• _What is needed_: Reproduce the listing exactly, keeping every word as it is.

• _Dataset extract_:
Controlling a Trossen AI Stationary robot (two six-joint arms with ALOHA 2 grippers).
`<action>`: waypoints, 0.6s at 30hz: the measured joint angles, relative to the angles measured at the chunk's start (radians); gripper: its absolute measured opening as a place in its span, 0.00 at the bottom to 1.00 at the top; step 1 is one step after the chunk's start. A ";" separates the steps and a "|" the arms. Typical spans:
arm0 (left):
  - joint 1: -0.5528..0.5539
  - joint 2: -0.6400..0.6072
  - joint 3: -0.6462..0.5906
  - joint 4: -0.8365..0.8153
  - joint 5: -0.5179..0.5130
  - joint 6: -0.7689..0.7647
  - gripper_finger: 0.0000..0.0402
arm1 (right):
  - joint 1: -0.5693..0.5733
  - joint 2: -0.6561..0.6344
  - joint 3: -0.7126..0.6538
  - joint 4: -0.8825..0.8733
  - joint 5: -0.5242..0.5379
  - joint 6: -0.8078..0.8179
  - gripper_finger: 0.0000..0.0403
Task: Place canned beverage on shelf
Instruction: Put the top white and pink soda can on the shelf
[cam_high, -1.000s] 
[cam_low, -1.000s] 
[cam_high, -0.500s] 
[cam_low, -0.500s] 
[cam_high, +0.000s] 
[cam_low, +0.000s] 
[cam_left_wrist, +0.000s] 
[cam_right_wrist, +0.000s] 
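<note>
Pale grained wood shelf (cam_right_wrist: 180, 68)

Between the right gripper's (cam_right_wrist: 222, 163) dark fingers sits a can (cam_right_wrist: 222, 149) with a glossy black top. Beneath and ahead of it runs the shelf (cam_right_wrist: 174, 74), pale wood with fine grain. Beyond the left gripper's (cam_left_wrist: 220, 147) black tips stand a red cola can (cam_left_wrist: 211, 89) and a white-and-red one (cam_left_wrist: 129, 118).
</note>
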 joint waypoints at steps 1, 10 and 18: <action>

• _Expected answer_:
Controlling a Trossen AI Stationary robot (two six-joint arms with ALOHA 2 grippers).
`<action>`: waypoints, 0.6s at 30hz: the measured joint angles, relative to the angles measured at the chunk's start (radians); gripper: its absolute measured opening as a place in its span, 0.00 at the bottom to 1.00 at the top; step 1 is one step after the chunk's start. A ";" separates the steps and a "|" the arms. Typical spans:
arm0 (left):
  - joint 1: -0.5528..0.5539
  - joint 2: -0.6400..0.6072
  - joint 3: -0.6462..0.5906
  - joint 4: -0.8365..0.8153
  - joint 5: -0.5179..0.5130
  - joint 6: -0.7689..0.7647
  - gripper_finger: 0.0000..0.0402
arm1 (right):
  - joint 1: -0.5693..0.5733
  - joint 2: -0.6561..0.6344
  - joint 3: -0.7126..0.6538
  - joint 4: -0.8825..0.8733
  - joint 5: -0.5242..0.5379
  - joint 6: -0.8078..0.8179
  - gripper_finger: 0.0000..0.0403
Task: Place canned beverage on shelf
Instruction: Put the top white and pink soda can on the shelf
[cam_high, -1.000s] 
[cam_low, -1.000s] 
[cam_high, -0.500s] 
[cam_low, -0.500s] 
[cam_high, +0.000s] 
[cam_low, +0.000s] 
[cam_left_wrist, +0.000s] 
[cam_right_wrist, +0.000s] 
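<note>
Pale grained wood shelf (cam_right_wrist: 180, 68)

Between the right gripper's (cam_right_wrist: 222, 163) dark fingers sits a can (cam_right_wrist: 222, 149) with a glossy black top. Beneath and ahead of it runs the shelf (cam_right_wrist: 174, 74), pale wood with fine grain. Beyond the left gripper's (cam_left_wrist: 220, 147) black tips stand a red cola can (cam_left_wrist: 211, 89) and a white-and-red one (cam_left_wrist: 129, 118).
</note>
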 joint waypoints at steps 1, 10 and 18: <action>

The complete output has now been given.